Label: Apollon Records
Release: April 2009
Von: Stormlord
Punkte: 6/10
Time: 44:29
Stil: Symphonic Power Metal
URL: Andem
 
Bombastischen Power Metal haben sich ANDEM auf die Fahnen geschrieben. Die Nähe zu Bands wie Nightwish oder After Forever ist schon allein durch Sängerin Yuliana offensichtlich und auch die Arrangements weisen eindeutig auf eine Zielgruppe, nämlich all jene, die leicht kitschigen, orchestralen Metal/Rock mit gotischem Einschlag schätzen.

Die Verwendung der russischen Sprache ist ein Pluspunkt, der Sound der CD dagegen fällt negativ ins Gewicht. Eine verwaschene Produktion schmälert den durchaus vorhandenen Hörgenuss der leichtfüßigen Stücke doch erheblich. Yuliana klingt kraftvoll wenn sie in mittlerer Tonlage operiert – sie begibt sich nur manchmal in schwindelerregende Höhen und droht abzustürzen. Die Musik bleibt hier bodenständiger und jagt teils in flottem Galopp, dann eher in gemäßigtem Midtempo dahin. Auch eine Halbballade findet sich auf dem Album und wird an fünfter Stelle mit dem letztendlich doch gitarrenorientierten Righteous Men Of Light präsentiert. Die kraftvollen Speedparts behalten also deutlich die Oberhand, bevor mit dem dick aufgetragenen Lied namens Prayer der Kitsch mit pathetischen Gitarren und Choralgesang ins rechte Licht ge(d)rückt wird. Das anschließende Goths Assault Rome wartet wieder mit etwas fetzigerem Material auf und bietet gut hörbaren Opernmetal mit Galoppdrums und moderat hohem Gesang, bevor Songs Of Sand-Storms einen instrumental bombastischen, aber etwas unspektakulären Abschluss bildet.

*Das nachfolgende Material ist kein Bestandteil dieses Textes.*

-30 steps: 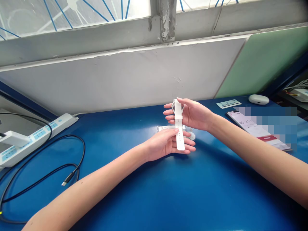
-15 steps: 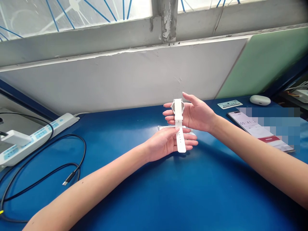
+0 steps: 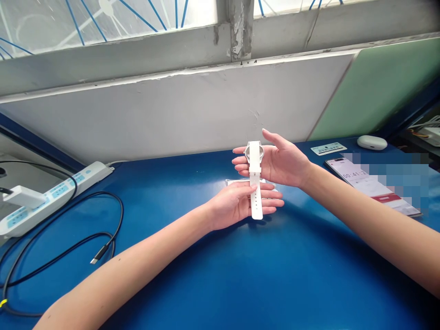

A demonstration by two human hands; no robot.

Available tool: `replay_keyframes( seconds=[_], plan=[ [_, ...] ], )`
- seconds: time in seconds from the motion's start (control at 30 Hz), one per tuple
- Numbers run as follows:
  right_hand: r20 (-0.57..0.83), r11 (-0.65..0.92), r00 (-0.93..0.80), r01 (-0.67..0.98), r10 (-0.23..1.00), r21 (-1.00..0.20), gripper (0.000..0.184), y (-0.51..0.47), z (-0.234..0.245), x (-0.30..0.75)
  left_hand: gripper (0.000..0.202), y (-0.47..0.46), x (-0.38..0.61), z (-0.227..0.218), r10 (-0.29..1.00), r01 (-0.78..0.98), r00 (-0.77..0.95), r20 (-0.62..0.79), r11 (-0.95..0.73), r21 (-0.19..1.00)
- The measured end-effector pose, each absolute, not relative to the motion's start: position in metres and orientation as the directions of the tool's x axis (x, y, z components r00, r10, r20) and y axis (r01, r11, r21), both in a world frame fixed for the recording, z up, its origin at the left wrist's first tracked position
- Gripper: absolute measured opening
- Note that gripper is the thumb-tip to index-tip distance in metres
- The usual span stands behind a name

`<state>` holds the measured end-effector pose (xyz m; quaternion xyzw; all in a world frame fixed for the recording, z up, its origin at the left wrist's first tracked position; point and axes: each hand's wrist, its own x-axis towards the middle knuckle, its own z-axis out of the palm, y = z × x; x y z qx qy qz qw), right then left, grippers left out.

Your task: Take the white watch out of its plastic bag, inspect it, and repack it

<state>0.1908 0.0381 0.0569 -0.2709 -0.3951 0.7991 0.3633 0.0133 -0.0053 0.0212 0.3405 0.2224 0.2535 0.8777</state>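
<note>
A white wristwatch (image 3: pixel 255 158) is stretched lengthwise across my hands, its back and strap facing me. My left hand (image 3: pixel 233 201), palm up, pinches the hole-punched strap end between its thumb and the fingers spread beneath. Behind the watch case, my right hand (image 3: pixel 278 162) is open, with fingers extended and thumb raised clear. The case appears to rest against those fingers. Partly hidden under the hands, a clear plastic-looking item (image 3: pixel 231 182) lies on the blue table (image 3: pixel 192 275).
At left are a white power strip (image 3: pixel 79 176) with a plugged-in white adapter (image 3: pixel 24 197) and a looped black cable (image 3: pixel 121 215). On the right lie a phone (image 3: pixel 357 176), a small card (image 3: pixel 329 149) and a white earbud case (image 3: pixel 371 142). A wall panel (image 3: pixel 172 114) stands behind.
The strap's free end has swung slightly to the left. My right hand has shifted a little, its thumb slightly higher. My left hand keeps its pinch on the strap.
</note>
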Motion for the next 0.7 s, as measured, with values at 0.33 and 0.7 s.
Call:
replay_keyframes(
  seconds=[0.33, 0.7],
  plan=[
    [-0.162, -0.413, -0.564, -0.353, 0.810, -0.839, 0.050, 0.0385, 0.0603, 0.1931, 0.025, -0.0054, 0.0127, 0.0185, 0.570, -0.301, 0.799, -0.192, 0.656, 0.692],
    [-0.124, -0.329, -0.592, -0.252, 0.796, -0.910, 0.031, 0.0428, 0.0599, 0.2015, 0.023, -0.0060, 0.0131, 0.0206, 0.589, -0.305, 0.787, -0.183, 0.629, 0.715]
  ],
)
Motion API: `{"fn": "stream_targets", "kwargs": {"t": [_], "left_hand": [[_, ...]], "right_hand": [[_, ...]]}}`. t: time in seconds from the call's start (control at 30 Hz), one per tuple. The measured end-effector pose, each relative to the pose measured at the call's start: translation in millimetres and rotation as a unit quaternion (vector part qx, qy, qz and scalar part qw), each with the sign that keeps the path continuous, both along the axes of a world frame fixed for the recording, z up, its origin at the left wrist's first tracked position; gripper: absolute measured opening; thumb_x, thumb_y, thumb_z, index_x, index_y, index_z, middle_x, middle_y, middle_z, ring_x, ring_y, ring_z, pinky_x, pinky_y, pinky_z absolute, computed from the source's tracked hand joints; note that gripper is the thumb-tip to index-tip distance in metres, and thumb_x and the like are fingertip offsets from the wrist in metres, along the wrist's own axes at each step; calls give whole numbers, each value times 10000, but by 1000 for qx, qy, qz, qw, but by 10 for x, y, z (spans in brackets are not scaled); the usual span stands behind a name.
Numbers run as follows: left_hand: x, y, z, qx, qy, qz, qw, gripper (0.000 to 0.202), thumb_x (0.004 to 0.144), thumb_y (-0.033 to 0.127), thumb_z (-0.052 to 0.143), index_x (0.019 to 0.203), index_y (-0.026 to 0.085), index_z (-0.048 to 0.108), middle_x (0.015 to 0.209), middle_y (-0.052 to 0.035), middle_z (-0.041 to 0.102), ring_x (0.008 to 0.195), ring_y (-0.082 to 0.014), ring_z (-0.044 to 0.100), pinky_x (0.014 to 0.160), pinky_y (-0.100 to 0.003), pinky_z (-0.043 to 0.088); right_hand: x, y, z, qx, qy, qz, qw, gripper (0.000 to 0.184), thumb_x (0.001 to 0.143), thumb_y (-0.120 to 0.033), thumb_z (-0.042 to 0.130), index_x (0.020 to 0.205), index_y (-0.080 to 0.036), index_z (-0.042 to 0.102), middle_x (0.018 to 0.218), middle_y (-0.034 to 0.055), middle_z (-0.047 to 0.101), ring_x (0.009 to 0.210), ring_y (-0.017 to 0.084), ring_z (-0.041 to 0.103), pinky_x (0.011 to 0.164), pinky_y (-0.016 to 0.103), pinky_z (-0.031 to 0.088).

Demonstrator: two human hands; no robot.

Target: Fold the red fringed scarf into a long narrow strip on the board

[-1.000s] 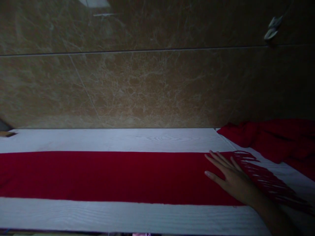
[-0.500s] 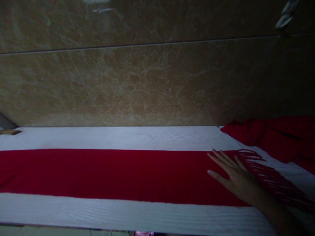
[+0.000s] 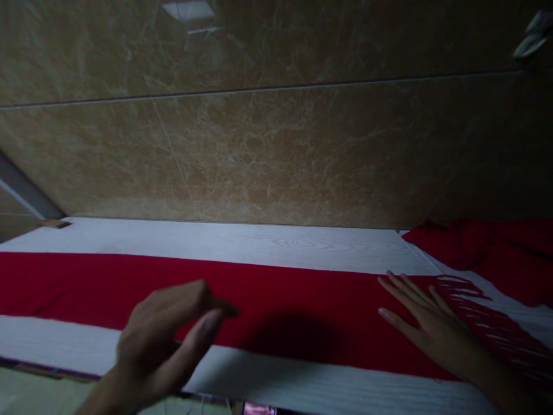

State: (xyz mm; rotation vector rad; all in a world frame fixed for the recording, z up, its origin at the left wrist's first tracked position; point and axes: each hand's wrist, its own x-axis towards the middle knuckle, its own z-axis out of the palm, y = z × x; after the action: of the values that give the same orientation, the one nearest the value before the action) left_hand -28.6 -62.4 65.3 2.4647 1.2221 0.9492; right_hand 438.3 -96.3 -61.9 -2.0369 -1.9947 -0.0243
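Pressing the scarf (image 3: 259,300) flat with the open right hand (image 3: 432,328), while the loose-fingered left hand (image 3: 173,334) hovers above, could ruck it across the desk (image 3: 259,242) if dragged

The head view is dim and underexposed overall. Light falls mainly on the central brown marbled wall tiles (image 3: 268,155) and the white wood-grain tabletop (image 3: 276,245); corners fall off into darkness, strongest at right. A pale glare patch (image 3: 188,10) reflects on the upper wall. The raised left hand (image 3: 168,334) is motion-blurred and casts a soft shadow (image 3: 294,340) on the long red scarf (image 3: 280,300).
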Motion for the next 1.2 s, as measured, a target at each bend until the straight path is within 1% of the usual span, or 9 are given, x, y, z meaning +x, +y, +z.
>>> {"fn": "stream_targets", "kwargs": {"t": [0.1, 0.17, 0.3, 0.43, 0.6, 0.8, 0.93, 1.07, 1.2], "left_hand": [[350, 474, 329, 3, -60, -41, 997, 406, 989, 501, 487, 916, 205, 755, 753, -26, 695, 686, -161, 637, 612, -241, 518], [577, 770, 390, -22, -37, -69, 997, 379, 983, 478, 509, 1007, 186, 751, 884, -45, 730, 790, -171, 657, 633, -231, 504], [838, 1234, 137, -42, 89, -147, 984, 353, 1000, 422, 494, 1151, 196, 720, 1123, -79, 722, 980, -199, 659, 838, -288, 518], [836, 1505, -248, -48, 139, -152, 977, 356, 993, 364, 473, 1206, 175, 687, 1193, -118, 689, 1062, -232, 642, 966, -354, 493], [670, 1626, -444, -75, 141, -111, 981, 418, 996, 424, 446, 1225, 168, 685, 1200, -131, 667, 1049, -234, 638, 925, -335, 492], [517, 1701, -399, -128, 170, -92, 973, 472, 947, 559, 482, 1162, 209, 713, 1102, -95, 705, 849, -199, 643, 746, -282, 465], [441, 1732, -397, -173, 175, -77, 966, 502, 917, 627, 463, 981, 189, 701, 886, -72, 718, 718, -190, 607, 640, -268, 411], [405, 1743, -440, -172, 157, -71, 970, 513, 890, 683, 451, 809, 197, 596, 777, -57, 675, 664, -187, 567, 604, -274, 375], [420, 1712, -424, -185, 150, -82, 968, 540, 891, 708, 425, 785, 203, 583, 725, -38, 642, 644, -183, 535, 581, -275, 338]], "right_hand": [[-4, 8, 44, -15, -3, -11, 1000, 870, 866, -847, 383, 1543, -304, 440, 1613, 58, 389, 1504, 381, 309, 1199, 733, 204], [-15, 49, 100, -8, -6, -14, 1000, 838, 878, -829, 375, 1534, -312, 452, 1618, 52, 382, 1512, 379, 293, 1198, 740, 194], [-26, 287, 240, 18, 0, -4, 1000, 681, 942, -716, 353, 1472, -326, 526, 1597, 42, 433, 1502, 346, 333, 1198, 667, 288], [0, 608, 353, 54, 29, 14, 998, 573, 964, -603, 339, 1265, -243, 667, 1362, 118, 657, 1270, 325, 600, 1111, 556, 450], [49, 736, 384, 112, 49, 21, 992, 432, 979, -522, 349, 949, -246, 680, 1015, 108, 718, 972, 294, 676, 934, 486, 527], [36, 677, 369, 117, 30, 27, 992, 371, 998, -487, 370, 875, -255, 632, 914, 85, 697, 871, 265, 648, 815, 412, 486], [-20, 663, 397, 98, 23, 21, 995, 416, 1017, -502, 333, 742, -261, 535, 787, 61, 637, 774, 247, 597, 741, 383, 435], [-38, 650, 425, 90, 29, 12, 996, 489, 1019, -578, 294, 670, -266, 434, 777, 58, 588, 759, 238, 568, 741, 371, 411], [-35, 626, 431, 77, 55, -1, 996, 489, 1019, -613, 254, 699, -272, 395, 736, 34, 574, 696, 213, 550, 674, 330, 389]]}}
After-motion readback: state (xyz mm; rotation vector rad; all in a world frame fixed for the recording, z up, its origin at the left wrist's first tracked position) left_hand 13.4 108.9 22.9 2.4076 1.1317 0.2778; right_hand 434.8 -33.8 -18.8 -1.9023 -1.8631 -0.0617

ANDEM machen ihre Sache gut, bleiben aber zu vorhersehbar, um zu überraschen. Die Refrains sind locker-flockig, die Gitarrenarbeit kompetent, sodass Freunde von zackigem Power Metal inklusive Operngesang bedenkenlos reinhören können, wobei noch einmal auf den saftlosen Sound hingewiesen werden soll.